Input data ->
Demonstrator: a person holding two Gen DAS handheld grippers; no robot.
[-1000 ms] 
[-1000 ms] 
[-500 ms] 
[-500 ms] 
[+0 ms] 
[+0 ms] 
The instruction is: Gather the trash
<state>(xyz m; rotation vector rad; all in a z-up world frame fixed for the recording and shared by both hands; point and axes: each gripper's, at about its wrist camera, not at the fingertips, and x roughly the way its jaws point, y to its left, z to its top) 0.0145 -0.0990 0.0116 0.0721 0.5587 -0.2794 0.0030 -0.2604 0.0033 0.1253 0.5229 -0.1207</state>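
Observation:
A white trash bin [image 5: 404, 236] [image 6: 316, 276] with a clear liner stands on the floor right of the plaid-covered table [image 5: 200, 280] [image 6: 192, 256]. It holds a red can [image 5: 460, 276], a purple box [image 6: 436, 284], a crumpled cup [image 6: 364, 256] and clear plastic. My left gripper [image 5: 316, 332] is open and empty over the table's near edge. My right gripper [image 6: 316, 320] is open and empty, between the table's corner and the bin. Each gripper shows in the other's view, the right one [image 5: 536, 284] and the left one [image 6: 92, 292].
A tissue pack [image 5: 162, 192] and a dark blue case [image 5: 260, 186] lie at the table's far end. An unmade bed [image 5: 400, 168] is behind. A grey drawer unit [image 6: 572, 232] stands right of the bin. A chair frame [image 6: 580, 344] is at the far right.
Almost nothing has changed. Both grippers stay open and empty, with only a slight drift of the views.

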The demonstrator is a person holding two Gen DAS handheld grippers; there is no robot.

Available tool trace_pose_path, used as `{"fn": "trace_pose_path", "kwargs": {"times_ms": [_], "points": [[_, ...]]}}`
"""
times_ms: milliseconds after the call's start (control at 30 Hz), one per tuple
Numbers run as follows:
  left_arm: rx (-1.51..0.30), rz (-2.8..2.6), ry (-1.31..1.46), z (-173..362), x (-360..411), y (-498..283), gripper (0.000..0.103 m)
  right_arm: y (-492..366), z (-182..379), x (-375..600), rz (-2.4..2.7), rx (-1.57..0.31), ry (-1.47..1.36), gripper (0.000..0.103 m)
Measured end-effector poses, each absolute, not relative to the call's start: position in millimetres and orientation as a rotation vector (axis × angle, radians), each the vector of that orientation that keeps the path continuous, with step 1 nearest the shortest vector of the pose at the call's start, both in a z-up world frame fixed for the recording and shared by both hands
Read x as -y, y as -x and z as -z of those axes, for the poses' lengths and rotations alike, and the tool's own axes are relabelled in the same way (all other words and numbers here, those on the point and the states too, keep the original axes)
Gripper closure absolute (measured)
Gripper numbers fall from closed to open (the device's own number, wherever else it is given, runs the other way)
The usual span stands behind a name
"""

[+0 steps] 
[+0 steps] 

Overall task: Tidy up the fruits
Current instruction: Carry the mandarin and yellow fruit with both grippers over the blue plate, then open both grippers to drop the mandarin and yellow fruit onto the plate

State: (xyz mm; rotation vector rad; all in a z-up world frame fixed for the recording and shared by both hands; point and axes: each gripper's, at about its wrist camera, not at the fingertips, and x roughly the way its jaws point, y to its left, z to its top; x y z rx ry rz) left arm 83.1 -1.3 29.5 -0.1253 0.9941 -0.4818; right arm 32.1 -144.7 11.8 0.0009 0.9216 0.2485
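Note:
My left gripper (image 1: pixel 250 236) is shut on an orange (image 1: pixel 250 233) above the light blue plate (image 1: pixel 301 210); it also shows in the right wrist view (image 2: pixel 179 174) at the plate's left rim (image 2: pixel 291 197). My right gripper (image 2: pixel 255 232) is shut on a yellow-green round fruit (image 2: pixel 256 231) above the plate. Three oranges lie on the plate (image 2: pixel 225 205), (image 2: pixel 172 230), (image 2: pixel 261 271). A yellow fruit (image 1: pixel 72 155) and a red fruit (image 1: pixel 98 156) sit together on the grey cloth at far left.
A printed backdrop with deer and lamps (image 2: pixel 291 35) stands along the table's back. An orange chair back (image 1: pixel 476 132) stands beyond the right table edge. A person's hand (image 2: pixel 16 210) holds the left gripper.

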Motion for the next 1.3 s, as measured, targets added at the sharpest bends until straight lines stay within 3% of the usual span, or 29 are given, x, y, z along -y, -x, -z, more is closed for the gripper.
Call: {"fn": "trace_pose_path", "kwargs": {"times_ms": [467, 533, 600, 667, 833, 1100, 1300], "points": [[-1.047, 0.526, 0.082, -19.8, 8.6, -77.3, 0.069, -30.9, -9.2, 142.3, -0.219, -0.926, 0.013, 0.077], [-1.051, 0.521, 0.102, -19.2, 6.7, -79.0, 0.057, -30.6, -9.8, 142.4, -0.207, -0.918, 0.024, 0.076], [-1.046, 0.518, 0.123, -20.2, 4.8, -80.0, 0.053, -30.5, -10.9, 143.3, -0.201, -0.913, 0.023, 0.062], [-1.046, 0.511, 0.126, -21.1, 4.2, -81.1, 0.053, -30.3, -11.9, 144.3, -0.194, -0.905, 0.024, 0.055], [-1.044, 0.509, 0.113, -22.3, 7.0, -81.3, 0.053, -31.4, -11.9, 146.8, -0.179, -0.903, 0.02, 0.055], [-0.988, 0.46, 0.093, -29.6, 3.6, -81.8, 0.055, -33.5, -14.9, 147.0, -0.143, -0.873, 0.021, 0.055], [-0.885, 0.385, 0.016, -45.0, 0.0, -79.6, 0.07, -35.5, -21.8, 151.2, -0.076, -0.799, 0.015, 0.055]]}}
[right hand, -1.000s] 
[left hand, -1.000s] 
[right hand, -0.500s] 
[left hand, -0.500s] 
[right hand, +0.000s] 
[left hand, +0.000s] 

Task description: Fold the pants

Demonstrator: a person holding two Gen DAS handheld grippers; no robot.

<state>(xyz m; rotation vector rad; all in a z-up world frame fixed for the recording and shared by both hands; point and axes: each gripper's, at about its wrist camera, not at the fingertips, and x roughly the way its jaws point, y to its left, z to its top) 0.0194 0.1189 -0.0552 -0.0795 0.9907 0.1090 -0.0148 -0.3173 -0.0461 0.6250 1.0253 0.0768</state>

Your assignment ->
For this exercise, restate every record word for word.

Your solution ->
Demonstrator: a person holding two Gen DAS handheld grippers; no robot.
[-1000 ms] 
[-1000 ms] 
[-500 ms] 
[-500 ms] 
[+0 ms] 
[+0 ms] 
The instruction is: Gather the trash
<state>(xyz m; rotation vector rad; all in a z-up world frame fixed for the recording and shared by both hands; point and axes: each gripper's, at about its wrist camera, not at the fingertips, and x roughly the way its jaws point, y to its left, z to its top) 0.0145 -0.0990 0.0116 0.0721 0.5587 -0.2794 0.0030 -0.2604 0.0033 0.1253 0.5229 -0.1207</state>
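Observation:
A white trash bin [image 5: 404, 236] [image 6: 316, 276] with a clear liner stands on the floor right of the plaid-covered table [image 5: 200, 280] [image 6: 192, 256]. It holds a red can [image 5: 460, 276], a purple box [image 6: 436, 284], a crumpled cup [image 6: 364, 256] and clear plastic. My left gripper [image 5: 316, 332] is open and empty over the table's near edge. My right gripper [image 6: 316, 320] is open and empty, between the table's corner and the bin. Each gripper shows in the other's view, the right one [image 5: 536, 284] and the left one [image 6: 92, 292].
A tissue pack [image 5: 162, 192] and a dark blue case [image 5: 260, 186] lie at the table's far end. An unmade bed [image 5: 400, 168] is behind. A grey drawer unit [image 6: 572, 232] stands right of the bin. A chair frame [image 6: 580, 344] is at the far right.
Almost nothing has changed. Both grippers stay open and empty, with only a slight drift of the views.
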
The demonstrator is a person holding two Gen DAS handheld grippers; there is no robot.

Available tool trace_pose_path, used as `{"fn": "trace_pose_path", "kwargs": {"times_ms": [_], "points": [[_, ...]]}}`
"""
times_ms: milliseconds after the call's start (control at 30 Hz), one per tuple
Numbers run as follows:
  left_arm: rx (-1.51..0.30), rz (-2.8..2.6), ry (-1.31..1.46), z (-173..362), x (-360..411), y (-498..283), gripper (0.000..0.103 m)
  right_arm: y (-492..366), z (-182..379), x (-375..600), rz (-2.4..2.7), rx (-1.57..0.31), ry (-1.47..1.36), gripper (0.000..0.103 m)
Measured end-effector poses, each absolute, not relative to the call's start: position in millimetres and orientation as a rotation vector (axis × angle, radians), each the vector of that orientation that keeps the path continuous, with step 1 nearest the shortest vector of the pose at the call's start, both in a z-up world frame fixed for the recording and shared by both hands
Read x as -y, y as -x and z as -z of those axes, for the poses' lengths and rotations alike, and the tool's own axes are relabelled in the same way (all other words and numbers here, those on the point and the states too, keep the original axes)
Gripper closure absolute (measured)
Gripper numbers fall from closed to open (the device's own number, wherever else it is given, runs the other way)
The usual span stands behind a name
"""

[+0 steps] 
[+0 steps] 

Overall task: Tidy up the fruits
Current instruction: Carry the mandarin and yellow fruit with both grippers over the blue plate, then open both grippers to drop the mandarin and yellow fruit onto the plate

State: (xyz mm; rotation vector rad; all in a z-up world frame fixed for the recording and shared by both hands; point and axes: each gripper's, at about its wrist camera, not at the fingertips, and x roughly the way its jaws point, y to its left, z to its top; x y z rx ry rz) left arm 83.1 -1.3 29.5 -0.1253 0.9941 -0.4818; right arm 32.1 -144.7 11.8 0.0009 0.9216 0.2485
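Note:
My left gripper (image 1: pixel 250 236) is shut on an orange (image 1: pixel 250 233) above the light blue plate (image 1: pixel 301 210); it also shows in the right wrist view (image 2: pixel 179 174) at the plate's left rim (image 2: pixel 291 197). My right gripper (image 2: pixel 255 232) is shut on a yellow-green round fruit (image 2: pixel 256 231) above the plate. Three oranges lie on the plate (image 2: pixel 225 205), (image 2: pixel 172 230), (image 2: pixel 261 271). A yellow fruit (image 1: pixel 72 155) and a red fruit (image 1: pixel 98 156) sit together on the grey cloth at far left.
A printed backdrop with deer and lamps (image 2: pixel 291 35) stands along the table's back. An orange chair back (image 1: pixel 476 132) stands beyond the right table edge. A person's hand (image 2: pixel 16 210) holds the left gripper.
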
Motion for the next 1.3 s, as measured, targets added at the sharpest bends until straight lines stay within 3% of the usual span, or 29 are given, x, y, z along -y, -x, -z, more is closed for the gripper.
Call: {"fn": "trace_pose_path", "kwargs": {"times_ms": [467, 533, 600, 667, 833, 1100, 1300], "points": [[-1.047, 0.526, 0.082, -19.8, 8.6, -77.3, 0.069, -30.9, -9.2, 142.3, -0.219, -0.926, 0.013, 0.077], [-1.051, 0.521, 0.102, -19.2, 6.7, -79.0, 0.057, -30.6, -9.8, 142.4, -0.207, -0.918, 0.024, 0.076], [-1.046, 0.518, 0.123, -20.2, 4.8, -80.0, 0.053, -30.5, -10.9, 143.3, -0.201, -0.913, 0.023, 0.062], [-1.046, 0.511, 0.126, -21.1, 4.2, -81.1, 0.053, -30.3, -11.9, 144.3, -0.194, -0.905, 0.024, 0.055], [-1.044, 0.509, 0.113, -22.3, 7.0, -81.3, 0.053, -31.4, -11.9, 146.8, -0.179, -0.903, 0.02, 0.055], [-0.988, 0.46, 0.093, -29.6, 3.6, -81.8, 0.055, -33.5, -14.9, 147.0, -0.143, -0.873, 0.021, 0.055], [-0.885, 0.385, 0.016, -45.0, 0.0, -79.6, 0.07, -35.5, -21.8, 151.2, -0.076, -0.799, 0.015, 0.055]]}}
[right hand, -1.000s] 
[left hand, -1.000s] 
[right hand, -0.500s] 
[left hand, -0.500s] 
[right hand, +0.000s] 
[left hand, +0.000s] 

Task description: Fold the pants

Demonstrator: a person holding two Gen DAS handheld grippers; no robot.

<state>(xyz m; rotation vector rad; all in a z-up world frame fixed for the recording and shared by both hands; point and axes: each gripper's, at about its wrist camera, not at the fingertips, and x roughly the way its jaws point, y to its left, z to its top) 0.0194 0.1189 -0.0552 -0.0795 0.9907 0.1090 -0.0148 -0.3173 -0.0461 0.6250 1.0253 0.0768</state>

Now the answer is complete.